In Britain the Labour Party and the Conservatives give rank and file branch members a vote in leadership tussles. Major European democracies, such as France and Italy, have primaries where anyone is entitled to vote for their leader and they do, in their millions.
Then there is the United States where the Republicans are going through a very public process of selecting their Presidential candidate. Imagine what would happen there if a leadership candidate told a party supporter to "get back in your box"?

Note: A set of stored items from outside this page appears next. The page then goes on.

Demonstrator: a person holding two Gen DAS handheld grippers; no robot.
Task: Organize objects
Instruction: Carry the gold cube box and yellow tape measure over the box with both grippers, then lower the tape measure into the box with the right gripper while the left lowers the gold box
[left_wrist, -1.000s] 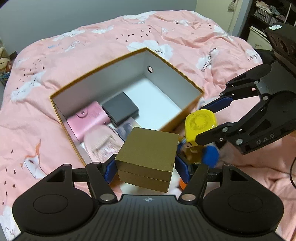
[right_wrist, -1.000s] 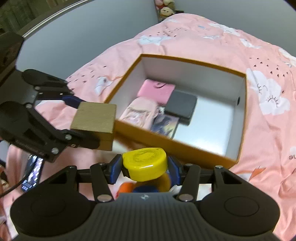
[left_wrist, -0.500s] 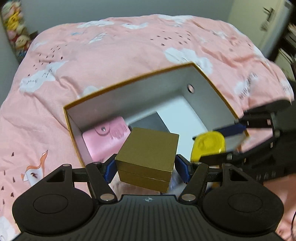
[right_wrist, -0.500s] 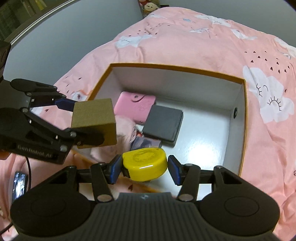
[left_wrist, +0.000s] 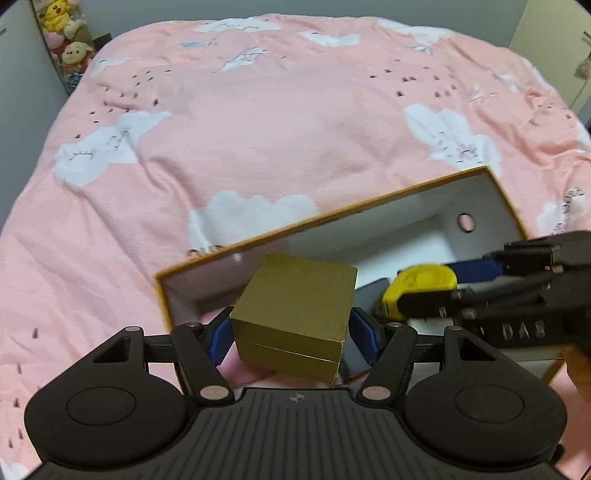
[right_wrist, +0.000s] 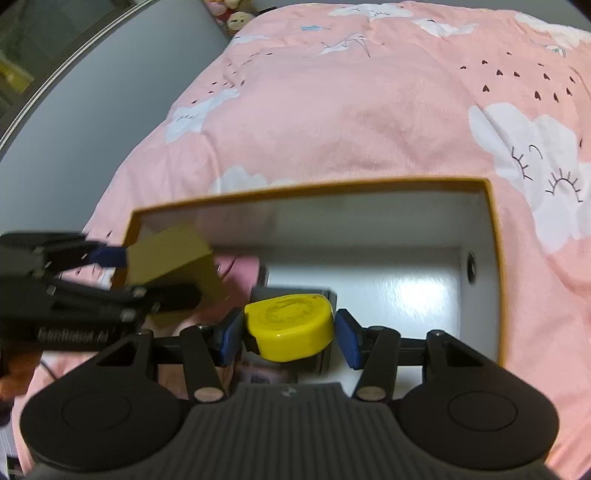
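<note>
Over an open cardboard box (right_wrist: 493, 266) on a bed, left tongs (left_wrist: 291, 328) grip a gold box (left_wrist: 295, 314) and right tongs (right_wrist: 290, 332) a yellow tape measure (right_wrist: 291, 325); crowding could knock either loose.

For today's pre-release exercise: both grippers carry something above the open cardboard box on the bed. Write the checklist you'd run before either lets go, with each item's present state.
1. Left gripper grips the gold gift box: ok.
2. Right gripper grips the yellow tape measure: ok.
3. Both loads are above the cardboard box opening: ok.
4. Bare white floor for the tape measure, right of the dark grey case: ok.
5. Free spot under the gold gift box: cannot tell, hidden.
6. Grippers apart from each other: ok.
</note>
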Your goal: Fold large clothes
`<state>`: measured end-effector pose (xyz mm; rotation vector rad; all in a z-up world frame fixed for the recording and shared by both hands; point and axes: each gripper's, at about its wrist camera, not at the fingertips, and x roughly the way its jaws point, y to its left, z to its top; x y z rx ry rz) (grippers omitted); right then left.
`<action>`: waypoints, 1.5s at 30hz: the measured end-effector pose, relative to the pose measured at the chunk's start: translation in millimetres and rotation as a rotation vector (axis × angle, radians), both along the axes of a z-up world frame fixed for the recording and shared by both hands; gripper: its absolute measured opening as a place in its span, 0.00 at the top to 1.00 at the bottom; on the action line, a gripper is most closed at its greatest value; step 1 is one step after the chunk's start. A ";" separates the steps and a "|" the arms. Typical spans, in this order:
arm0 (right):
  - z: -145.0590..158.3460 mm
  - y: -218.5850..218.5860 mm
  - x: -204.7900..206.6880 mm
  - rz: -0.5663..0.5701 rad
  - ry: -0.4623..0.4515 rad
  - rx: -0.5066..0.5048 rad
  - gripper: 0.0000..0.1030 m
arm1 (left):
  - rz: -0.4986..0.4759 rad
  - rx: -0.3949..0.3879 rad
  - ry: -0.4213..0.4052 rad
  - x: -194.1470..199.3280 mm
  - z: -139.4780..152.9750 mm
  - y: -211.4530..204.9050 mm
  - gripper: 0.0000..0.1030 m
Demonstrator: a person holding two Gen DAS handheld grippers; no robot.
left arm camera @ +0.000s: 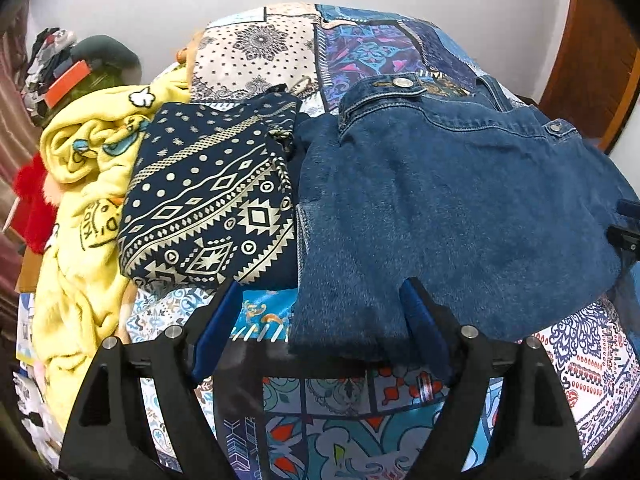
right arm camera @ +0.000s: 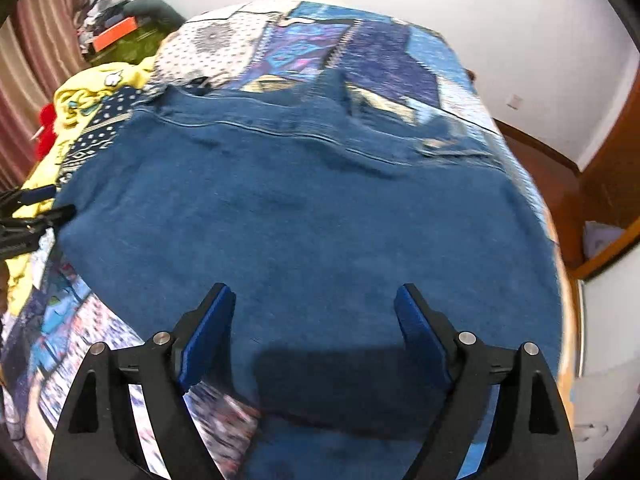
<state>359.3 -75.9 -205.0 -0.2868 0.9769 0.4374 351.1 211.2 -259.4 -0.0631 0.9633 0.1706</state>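
A pair of blue denim jeans point(left arm camera: 452, 208) lies folded on the patterned bedspread point(left arm camera: 340, 420), waistband at the far side. It fills the right wrist view point(right arm camera: 304, 232). My left gripper point(left arm camera: 320, 304) is open, hovering at the jeans' near left edge, holding nothing. My right gripper point(right arm camera: 314, 308) is open above the jeans' near edge, holding nothing. The left gripper's tips show at the left edge of the right wrist view point(right arm camera: 40, 204). The right gripper's tips show at the right edge of the left wrist view point(left arm camera: 628, 224).
A folded navy garment with white geometric print point(left arm camera: 208, 204) lies left of the jeans. A crumpled yellow blanket point(left arm camera: 80, 208) lies further left, with a red item point(left arm camera: 34, 208) beside it. A clutter pile point(left arm camera: 64, 72) sits far left. The bed's right edge point(right arm camera: 560, 264) drops to a wooden floor point(right arm camera: 540, 168).
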 end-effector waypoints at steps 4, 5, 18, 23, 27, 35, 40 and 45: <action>3.6 -31.6 -2.2 -0.032 -0.005 0.004 0.18 | 0.029 0.011 -0.001 -4.6 3.6 1.3 0.19; 7.0 -39.6 -5.2 -0.052 -0.025 -0.013 0.18 | 0.054 0.010 -0.005 -7.0 7.5 2.8 0.20; 10.2 -112.1 -15.4 -0.279 -0.010 -0.014 0.17 | 0.195 -0.096 -0.088 -53.9 35.0 31.5 0.20; 27.5 -95.5 -25.9 -0.238 -0.053 -0.018 0.17 | 0.185 -0.391 -0.062 -58.1 17.7 25.4 0.20; 39.3 -76.0 -30.3 -0.182 -0.093 0.003 0.17 | 0.163 -0.519 -0.040 -45.5 3.3 10.6 0.20; 19.1 -34.1 -21.8 -0.102 -0.041 0.041 0.17 | 0.180 -0.731 -0.029 -9.1 -30.8 2.8 0.23; 7.4 -23.0 -20.6 -0.085 -0.020 0.040 0.17 | 0.247 -0.862 -0.084 7.6 -51.1 17.2 0.27; 3.3 -22.2 -18.7 -0.078 -0.025 0.027 0.17 | 0.272 -0.842 -0.136 26.5 -58.3 18.2 0.27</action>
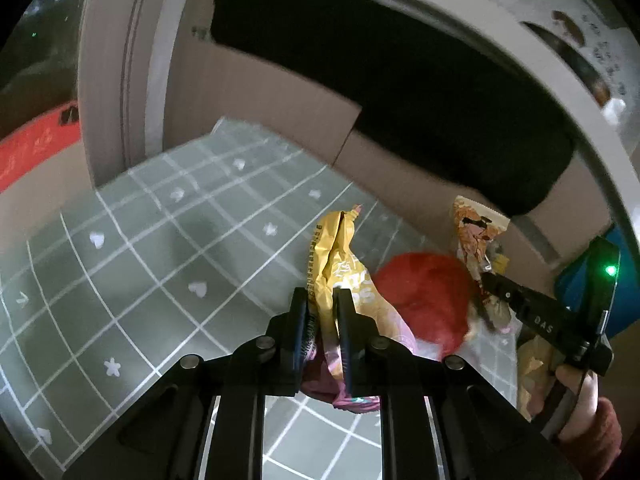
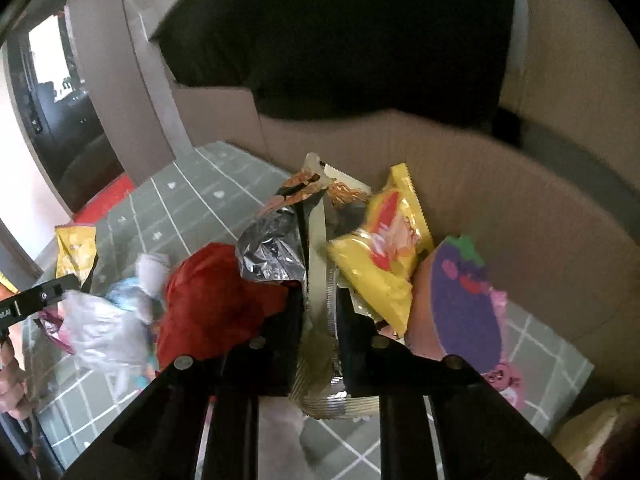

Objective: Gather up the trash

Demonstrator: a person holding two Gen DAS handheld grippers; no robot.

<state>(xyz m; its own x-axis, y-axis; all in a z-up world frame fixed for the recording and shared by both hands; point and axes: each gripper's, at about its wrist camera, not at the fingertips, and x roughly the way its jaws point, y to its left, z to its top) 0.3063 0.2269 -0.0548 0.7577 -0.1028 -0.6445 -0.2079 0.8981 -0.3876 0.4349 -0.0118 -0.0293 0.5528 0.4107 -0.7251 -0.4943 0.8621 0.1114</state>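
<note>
The left gripper (image 1: 323,300) is pinching a yellow snack wrapper (image 1: 336,256) between nearly closed jaws, lifting it off the green checked mat (image 1: 160,240). The right gripper (image 2: 318,300) is clamping an orange-printed noodle wrapper (image 2: 312,192), its silver lining showing, out of the litter pile beside the cardboard box (image 2: 520,220) lined with a black bag (image 2: 340,40).

What worries me is slippage: both wrappers are crinkly film held by a thin edge, so either could be sliding free on the way to the box. The right one is also tangled among a red wrapper (image 2: 212,300) and a yellow noodle packet (image 2: 380,256), and may be dragging them along and scattering them.

Both hands are angling their grippers steeply downward, side by side, near each other.
</note>
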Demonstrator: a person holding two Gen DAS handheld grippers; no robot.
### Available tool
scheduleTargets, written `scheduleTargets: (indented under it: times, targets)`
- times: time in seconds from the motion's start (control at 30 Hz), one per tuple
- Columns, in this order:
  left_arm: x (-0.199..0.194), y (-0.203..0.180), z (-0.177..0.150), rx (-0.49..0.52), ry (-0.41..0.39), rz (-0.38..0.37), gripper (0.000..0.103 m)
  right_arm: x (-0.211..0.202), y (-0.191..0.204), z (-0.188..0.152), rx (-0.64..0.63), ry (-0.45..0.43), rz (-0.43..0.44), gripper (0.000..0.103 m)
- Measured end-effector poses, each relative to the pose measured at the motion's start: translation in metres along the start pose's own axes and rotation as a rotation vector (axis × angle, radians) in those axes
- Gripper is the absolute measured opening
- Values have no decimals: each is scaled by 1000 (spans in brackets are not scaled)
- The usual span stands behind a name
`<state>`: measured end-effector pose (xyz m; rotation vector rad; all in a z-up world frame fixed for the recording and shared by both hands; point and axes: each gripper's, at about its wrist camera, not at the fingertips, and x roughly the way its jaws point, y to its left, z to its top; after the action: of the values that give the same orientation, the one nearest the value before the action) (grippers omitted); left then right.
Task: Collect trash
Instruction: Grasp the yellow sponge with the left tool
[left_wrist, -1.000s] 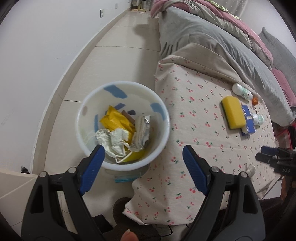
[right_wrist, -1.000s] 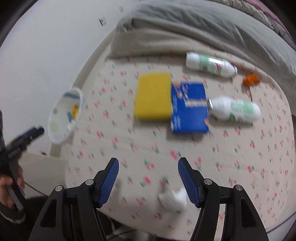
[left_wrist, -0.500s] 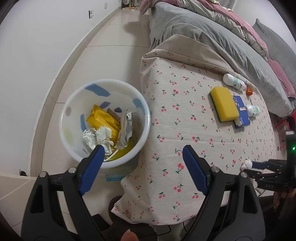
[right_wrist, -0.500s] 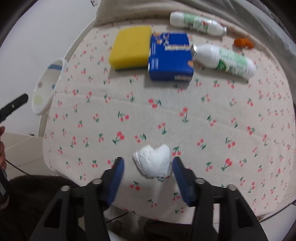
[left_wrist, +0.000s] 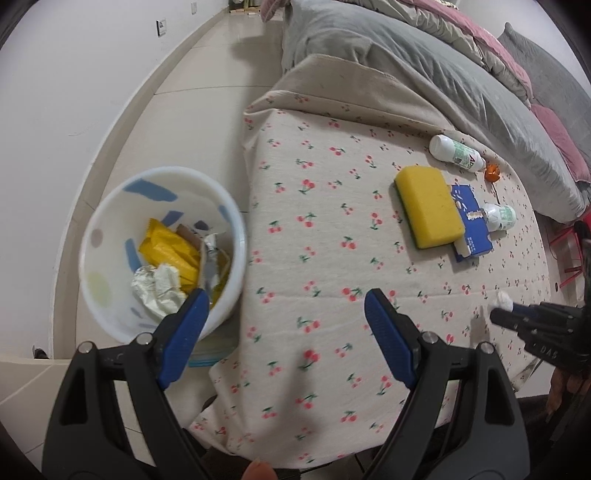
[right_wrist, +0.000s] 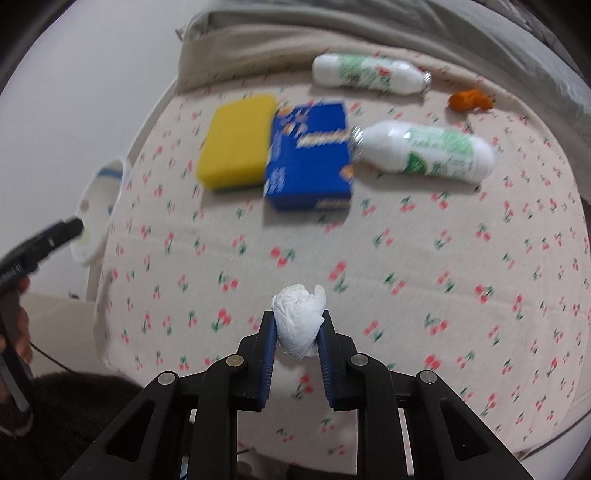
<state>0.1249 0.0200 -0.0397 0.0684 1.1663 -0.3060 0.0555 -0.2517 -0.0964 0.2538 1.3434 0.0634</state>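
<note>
**A:** What is the right gripper (right_wrist: 298, 328) doing?

**B:** It is clenching a crumpled white tissue wad (right_wrist: 298, 317) between its blue pads, near the front edge of a table covered in a cherry-print cloth (right_wrist: 424, 258). The wad is bulging out past the fingertips, so only its lower part is being pinched.

**A:** And the left gripper (left_wrist: 284, 317)?

**B:** It is hanging released, jaws wide apart with nothing between them, over the table's left edge beside a white waste bin (left_wrist: 110, 221) that is standing on the floor and already holding yellow and silver wrappers.

**A:** What else is lying around?

**B:** Farther back, a yellow sponge (right_wrist: 236, 142) is touching a blue box (right_wrist: 310, 155), with two white bottles (right_wrist: 421, 153) and a small orange scrap (right_wrist: 471, 100) beyond.

**A:** What could be going wrong from here?

**B:** Judging by the shallow grip, the soft wad could be slipping free on the way across to the bin. The bin is sitting low beside the table, so letting go early would be dropping the tissue on the cloth or floor.
</note>
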Motion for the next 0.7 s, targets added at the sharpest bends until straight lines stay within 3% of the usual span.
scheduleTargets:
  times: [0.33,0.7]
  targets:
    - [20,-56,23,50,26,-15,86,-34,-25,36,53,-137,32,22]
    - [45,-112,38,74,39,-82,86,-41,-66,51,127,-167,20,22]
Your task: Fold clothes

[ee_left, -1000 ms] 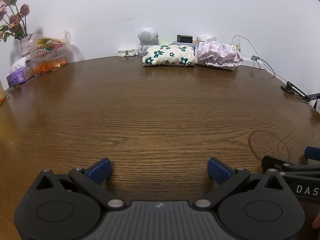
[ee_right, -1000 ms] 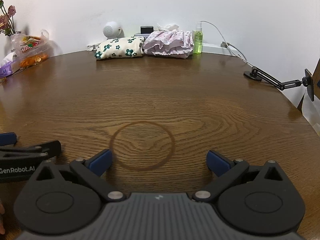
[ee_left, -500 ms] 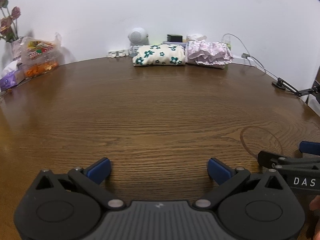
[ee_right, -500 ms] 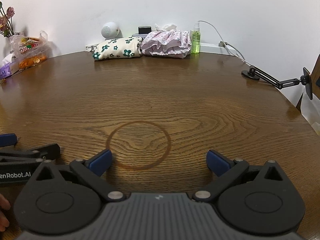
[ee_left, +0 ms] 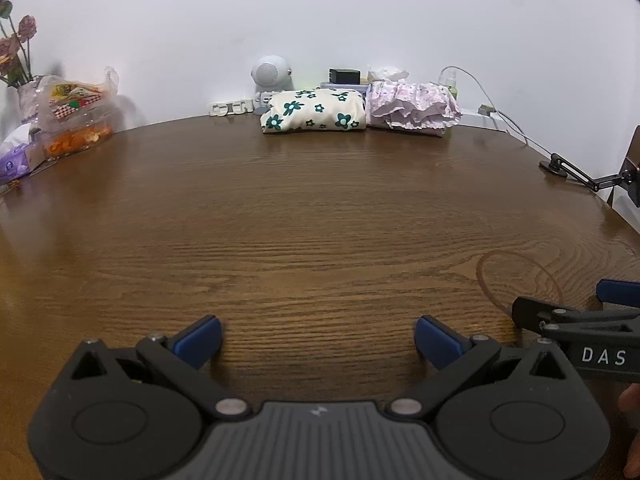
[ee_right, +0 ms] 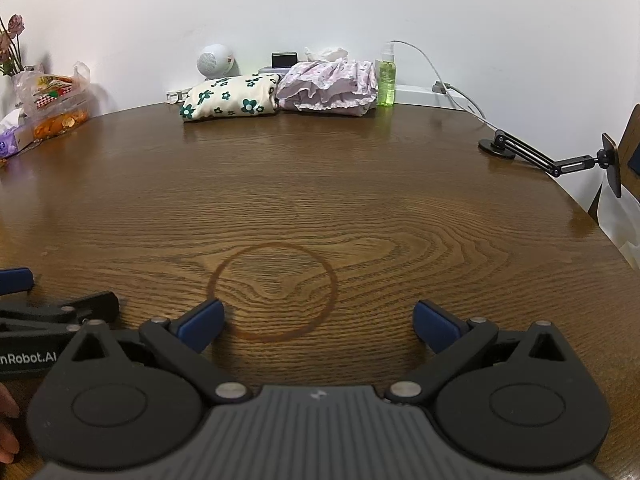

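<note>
**Both claws idle at near edge; folded clothes lie across the desk at the far wall**

Left side of desk (ee_left: 320, 208): a bag of snacks (ee_left: 76, 120) and a tissue pack (ee_left: 18, 160) at the far left rim, clear of the work area.

Left claw (ee_left: 318, 338): jaws spread wide, nothing between them, low over bare wood at the near edge.

Centre, far edge: the floral garment (ee_left: 316, 114) sits folded, long axis running left to right along the wall. Touching its right end is the pink ruffled garment (ee_left: 412, 108), also bundled. Both lie straight ahead and well apart from either claw. A white speaker (ee_left: 270, 76) stands behind them.

Right claw (ee_right: 318, 322): jaws spread wide, empty, just beside the left claw, over a ring stain (ee_right: 274, 290).

Right rim: a green spray bottle (ee_right: 387, 80) beside the pink garment, and a black phone arm (ee_right: 532, 154).

Judgement: neither claw is clearly nearer; the floral piece lies slightly left of centre, the pink slightly right. No unfolded garment is visible on the desk.
</note>
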Demonstrator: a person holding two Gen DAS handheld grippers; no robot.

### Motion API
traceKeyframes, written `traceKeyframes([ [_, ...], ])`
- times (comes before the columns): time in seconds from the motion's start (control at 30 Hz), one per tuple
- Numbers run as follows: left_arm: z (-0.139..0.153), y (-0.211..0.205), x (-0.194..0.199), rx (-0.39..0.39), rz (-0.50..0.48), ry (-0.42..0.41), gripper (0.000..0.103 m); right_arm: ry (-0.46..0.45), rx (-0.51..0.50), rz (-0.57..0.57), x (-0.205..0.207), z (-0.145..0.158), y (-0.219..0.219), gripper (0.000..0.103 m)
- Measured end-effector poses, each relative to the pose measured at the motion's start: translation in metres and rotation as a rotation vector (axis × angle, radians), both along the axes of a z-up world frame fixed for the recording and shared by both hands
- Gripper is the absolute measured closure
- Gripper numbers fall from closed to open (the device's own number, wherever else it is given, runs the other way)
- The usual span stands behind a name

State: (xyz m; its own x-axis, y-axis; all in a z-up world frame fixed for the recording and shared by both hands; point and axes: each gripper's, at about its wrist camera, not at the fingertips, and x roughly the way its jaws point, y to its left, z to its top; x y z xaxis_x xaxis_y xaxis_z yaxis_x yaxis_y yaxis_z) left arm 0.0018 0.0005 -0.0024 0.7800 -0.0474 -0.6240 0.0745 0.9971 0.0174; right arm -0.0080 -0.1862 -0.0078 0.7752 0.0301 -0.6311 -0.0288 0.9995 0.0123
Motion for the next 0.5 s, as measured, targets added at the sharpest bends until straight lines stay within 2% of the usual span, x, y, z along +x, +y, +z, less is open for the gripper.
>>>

The Canadian equivalent of the ALP, the New Democratic Party (NDP), provides the most compelling argument for not leaving the selection of leaders exclusively to elected members. In 2002 the NDP was a marginal force in Canadian politics with just 13 members in the national Parliament. When a Conservative Government banned all corporate and union donations the NDP made radical changes to its structures, including the direct election of the Parliamentary Leader by all Party members. The upshot was the election of Jack Layton, a Leader who at the time was not even a member of Parliament. Layton won his seat and went on to transform his Party. Today the NDP has 130 members of Parliament and has replaced the Liberals as the official Canadian Opposition. It has a membership approaching 100,000. Compare that to the dwindling membership of our major parties.
Sadly, Jack Layton died earlier this year and the Party set about replacing him - via a broad based and vigorous election campaign involving every person who pays their membership dues.
I supported Kevin Rudd for a number of reasons. First and foremost because he was the best person to lead the ALP to victory at the next election and thereby defend Labor's achievements in government since 2007. I believe that anyone who is committed to the Labor Party, as I am, has a duty to point this out.
I worked closely with Julia Gillard to convince the Independents to support a Labor government. So, no one can seriously question my commitment to the ALP. My vocal support and active involvement in its debates will continue despite not being an elected representative. And, along the way, I intend ruffling a few feathers now and then, if I think that's going to improve our prospects of winning the next election.
Now however, as everyone agrees, it's time to heal the wounds from the recent scrap. The Labor Party is 121 years old. It's a scarred old warrior and has recovered from much bigger fights than this. But it must never allow itself to become disconnected from the Australian electorate. It's as simple and as complex as that.